## AIM OF THE TASK
Look through the lines below and extract each one that contains "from".

*** Begin section ***

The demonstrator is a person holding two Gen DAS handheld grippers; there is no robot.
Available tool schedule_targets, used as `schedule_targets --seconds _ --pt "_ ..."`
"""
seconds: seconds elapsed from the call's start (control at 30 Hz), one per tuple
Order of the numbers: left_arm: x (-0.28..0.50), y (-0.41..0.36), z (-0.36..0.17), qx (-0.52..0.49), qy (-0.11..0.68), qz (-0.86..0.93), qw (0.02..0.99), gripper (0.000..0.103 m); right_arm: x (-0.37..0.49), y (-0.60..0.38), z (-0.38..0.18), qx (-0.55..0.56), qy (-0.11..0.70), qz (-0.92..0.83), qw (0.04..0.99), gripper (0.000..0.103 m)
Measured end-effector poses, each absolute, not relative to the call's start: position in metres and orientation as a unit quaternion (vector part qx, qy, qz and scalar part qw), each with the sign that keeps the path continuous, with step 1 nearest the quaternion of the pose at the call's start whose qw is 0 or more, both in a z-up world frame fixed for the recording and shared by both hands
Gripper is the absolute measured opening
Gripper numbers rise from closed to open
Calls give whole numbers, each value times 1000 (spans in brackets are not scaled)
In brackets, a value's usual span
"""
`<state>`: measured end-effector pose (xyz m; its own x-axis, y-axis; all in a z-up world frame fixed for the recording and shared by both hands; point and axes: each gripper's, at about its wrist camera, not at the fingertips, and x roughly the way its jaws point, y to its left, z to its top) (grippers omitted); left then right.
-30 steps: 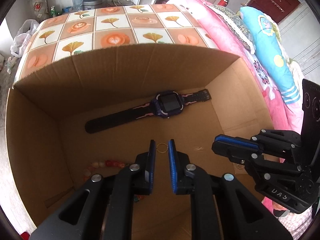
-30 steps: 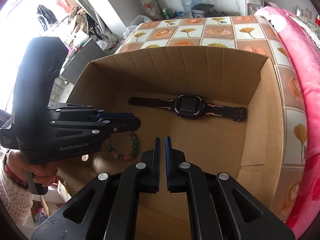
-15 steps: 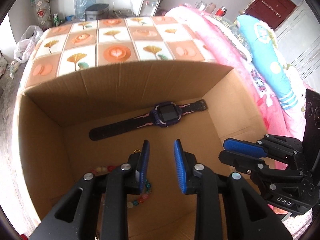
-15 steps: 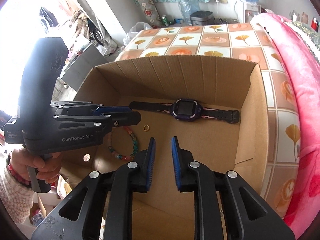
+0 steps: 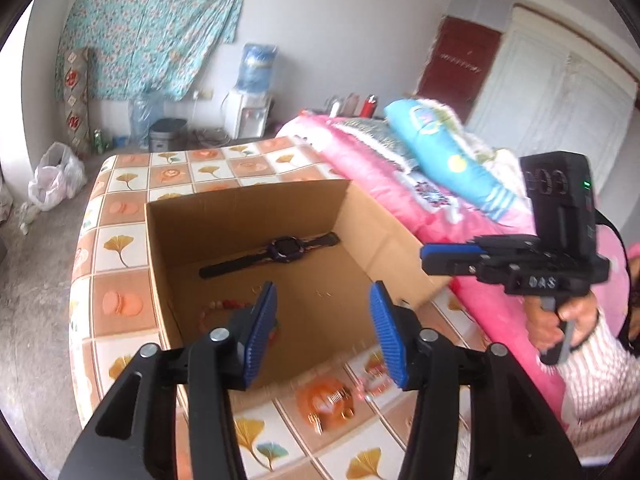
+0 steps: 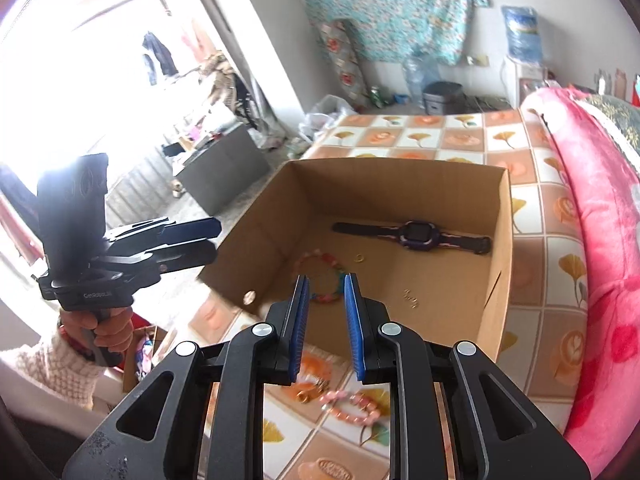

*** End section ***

## RESPONSE TO THE EXERCISE
seconds: seconds elapsed from the call's start (control at 30 Hz), one per tuple
Gripper numbers rise from closed to open

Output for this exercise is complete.